Die städtische Bürgschaft für den Sparkassen-Kredit ist laut Gericht tatsächlich eine Bürgschaft. Eine Bürgschaft ist eine Bürgschaft ist eine Bürgschaft. Wie bitte? Unsere damalige Oberbürgermeisterin hatte doch einst in einem Interview mit dem WDR versichert, es gebe keine Bürgschaft der Stadt fürs WCCB. Die Stadt müsse – wenn überhaupt – lediglich Zinsen zahlen.

Aha. Am besten ist, man verbürgt sich für nichts mehr. Und gibt die Hoffnung nicht auf. Vielleicht wird Frank-Walter Steinmeier ja doch Bundespräsident. Und Trump geht in die Wüste. Steinmeier hat mal gesagt, Politik braucht Typen wie die Rampensau, den Nachdenklichen, den eher Bauchgesteuerten und auch den, der mit Augenmaß eine gerade Furche zieht. Wie immer halten wir es in solchen Fällen gerne mit Goethe: Heute gehe ich, komm ich wieder, singen wir ganz andere Lieder. Wo so viel sich hoffen lässt, ist der Abschied ja ein Fest.

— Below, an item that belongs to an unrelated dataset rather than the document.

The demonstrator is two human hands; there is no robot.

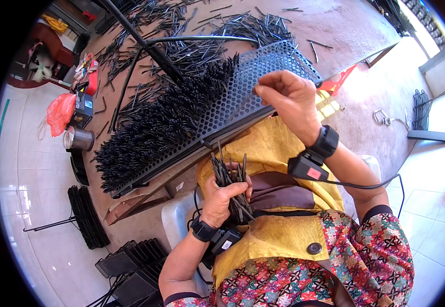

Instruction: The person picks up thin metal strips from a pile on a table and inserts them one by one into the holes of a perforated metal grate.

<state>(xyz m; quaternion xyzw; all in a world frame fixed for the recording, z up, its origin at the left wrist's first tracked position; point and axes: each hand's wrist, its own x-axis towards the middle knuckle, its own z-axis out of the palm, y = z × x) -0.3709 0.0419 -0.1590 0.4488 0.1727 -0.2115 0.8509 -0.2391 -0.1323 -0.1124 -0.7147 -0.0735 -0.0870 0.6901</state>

Wir nehmen jetzt erst einmal Abschied von der Hoffnung, dass sich die finanzielle Lage der Stadt in absehbarer Zeit zum Besseren wenden wird. Und das hat nicht nur etwas mit dem WCCB zu tun. Obgleich wir keinesfalls nur noch Trübsal blasen wollen. Das erste Jahr mit Oberbürgermeister Ashok Sridharan liegt hinter uns. Ohne dass wir groß was zu meckern hätten. Und das Pantheon ist endlich in Beuel angekommen. Wer später kommt, den bestraft eben nicht immer das Leben. Oder so ähnlich. Egal.

Auf keinen Fall egal ist unserem Stadtrat die Frage, wie sauber die Straßen sein sollten. Gut 30 Minuten hat er am Donnerstagabend darüber diskutiert. Bei dem Thema können schließlich alle mitreden. Nicht, dass wir uns falsch verstehen. Sauberkeit ist wichtig. In jeder Hinsicht. Und am Vorschlag eines Ratsmitglieds, uns Bonner daran zu erinnern, den Müll nicht auf die Straße zu werfen, ist doch wirklich nichts auszusetzen. Wo wir gerade beim Thema sind: Die Stadt muss oft genug den einen oder anderen Karren aus dem Dreck ziehen. Wir putzen jetzt erst einmal die Platte. Und freuen uns dank Luther und Allerheiligen auf ein paar besinnliche Tage.